The association has recently rebranded, and its new tagline is ‘The voice of public health,’ and Executive Director Culbert says the organization fully intends to live up to that. “My goal, by 2020, is that we are recognized as the voice of public health,” he says. “So when we advocate for something… it is about improving those conditions for Canadians, that they can be healthy. I feel very honoured to do advocacy from that position because it truly is independent. It’s based on a philosophy of how we see the world being a better place. So if we can increasingly be recognized as that independent voice, that will represent success.”

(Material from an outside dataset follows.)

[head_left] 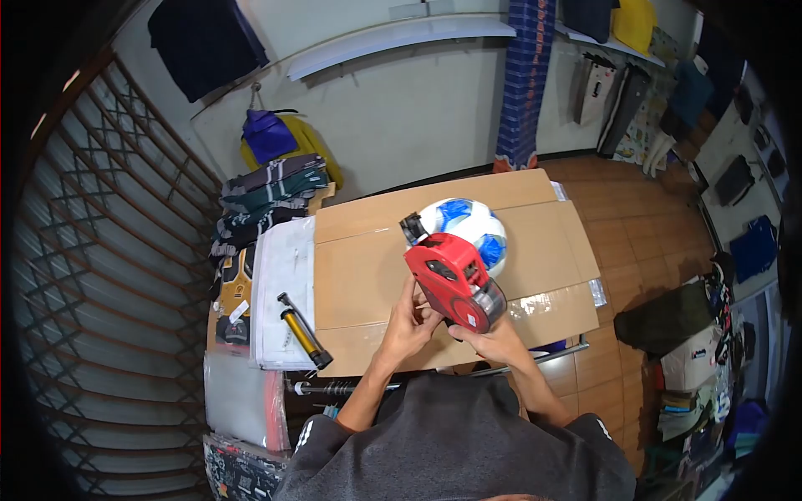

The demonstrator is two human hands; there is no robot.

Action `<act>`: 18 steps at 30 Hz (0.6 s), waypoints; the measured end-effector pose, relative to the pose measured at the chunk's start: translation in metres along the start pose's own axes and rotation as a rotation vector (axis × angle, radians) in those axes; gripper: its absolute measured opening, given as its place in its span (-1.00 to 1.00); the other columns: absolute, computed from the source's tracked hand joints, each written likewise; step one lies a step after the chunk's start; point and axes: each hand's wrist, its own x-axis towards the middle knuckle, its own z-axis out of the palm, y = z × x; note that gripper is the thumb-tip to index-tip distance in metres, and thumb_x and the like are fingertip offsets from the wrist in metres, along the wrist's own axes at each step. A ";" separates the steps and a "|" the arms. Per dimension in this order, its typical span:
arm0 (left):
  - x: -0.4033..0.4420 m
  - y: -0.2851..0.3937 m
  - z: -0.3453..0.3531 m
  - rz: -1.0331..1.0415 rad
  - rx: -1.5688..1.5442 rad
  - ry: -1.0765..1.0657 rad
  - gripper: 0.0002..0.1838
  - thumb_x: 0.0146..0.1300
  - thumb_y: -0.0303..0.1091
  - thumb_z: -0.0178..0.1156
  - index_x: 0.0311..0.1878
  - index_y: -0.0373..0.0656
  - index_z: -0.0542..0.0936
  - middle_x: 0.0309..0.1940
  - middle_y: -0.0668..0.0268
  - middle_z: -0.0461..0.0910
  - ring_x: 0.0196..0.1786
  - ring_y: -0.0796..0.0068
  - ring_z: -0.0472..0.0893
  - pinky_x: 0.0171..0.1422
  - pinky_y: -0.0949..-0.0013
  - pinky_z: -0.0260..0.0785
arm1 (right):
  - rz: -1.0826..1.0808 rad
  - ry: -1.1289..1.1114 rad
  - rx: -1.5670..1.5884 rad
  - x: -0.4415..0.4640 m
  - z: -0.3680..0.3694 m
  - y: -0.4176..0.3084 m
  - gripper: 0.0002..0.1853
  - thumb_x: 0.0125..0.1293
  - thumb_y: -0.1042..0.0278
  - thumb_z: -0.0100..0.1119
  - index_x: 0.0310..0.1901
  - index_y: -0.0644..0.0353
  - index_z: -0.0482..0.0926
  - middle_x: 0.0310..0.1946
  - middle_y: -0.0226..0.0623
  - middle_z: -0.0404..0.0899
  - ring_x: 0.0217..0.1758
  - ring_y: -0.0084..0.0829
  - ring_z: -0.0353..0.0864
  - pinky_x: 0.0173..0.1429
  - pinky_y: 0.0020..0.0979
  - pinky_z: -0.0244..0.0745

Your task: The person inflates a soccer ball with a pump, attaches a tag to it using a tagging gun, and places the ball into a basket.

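A red and black handheld device (451,280) with a clear round part at its lower right is held up in front of my chest. My right hand (491,336) grips its lower end. Against its lower left side is my left hand (411,321), fingers bent, with the fingertips partly hidden at the device. Behind the device, a white and blue ball (493,230) rests on the cardboard (359,284), partly covered by it. A black and yellow hand pump (302,334) lies to the left on a white package.
Stacked folded clothes (271,192) and a white package (284,250) are at the left of the cardboard. A metal bar (543,355) runs along the near edge. A folding metal gate (109,275) stands far left, and piled goods (693,359) sit at the right.
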 end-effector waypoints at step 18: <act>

Sidebar: Halifax Conference a Success!
A well-known and respected voice the health landscape, the Canadian Public Health Association (CPHA) recently hosted Public Health 2017, the largest annual national gathering of public health professionals. The national conference – which also helps the CPHA to foster brand recognition – provided a setting for sharing research, promoting best practices and discussing issues relating to public health.

This year’s gathering was held at the Halifax World Trade and Convention Centre in Nova Scotia from June 6 to 8, and was a tremendous success, drawing over nine hundred attendees from across Canada including public health professionals, academics, researchers, policy-makers, trainees, and students.

Topics included ways of knowing what evidence is used in the decision-making process, as evidence comes from a variety of sources and decisions cannot always be guided by the results of double-blind clinical studies, and information comes from many sources. The second plenary session addressed mental wellness and the lessons to be learnt from work being done in Indigenous communities, while the third session looked at racism and the effect on health and well-being.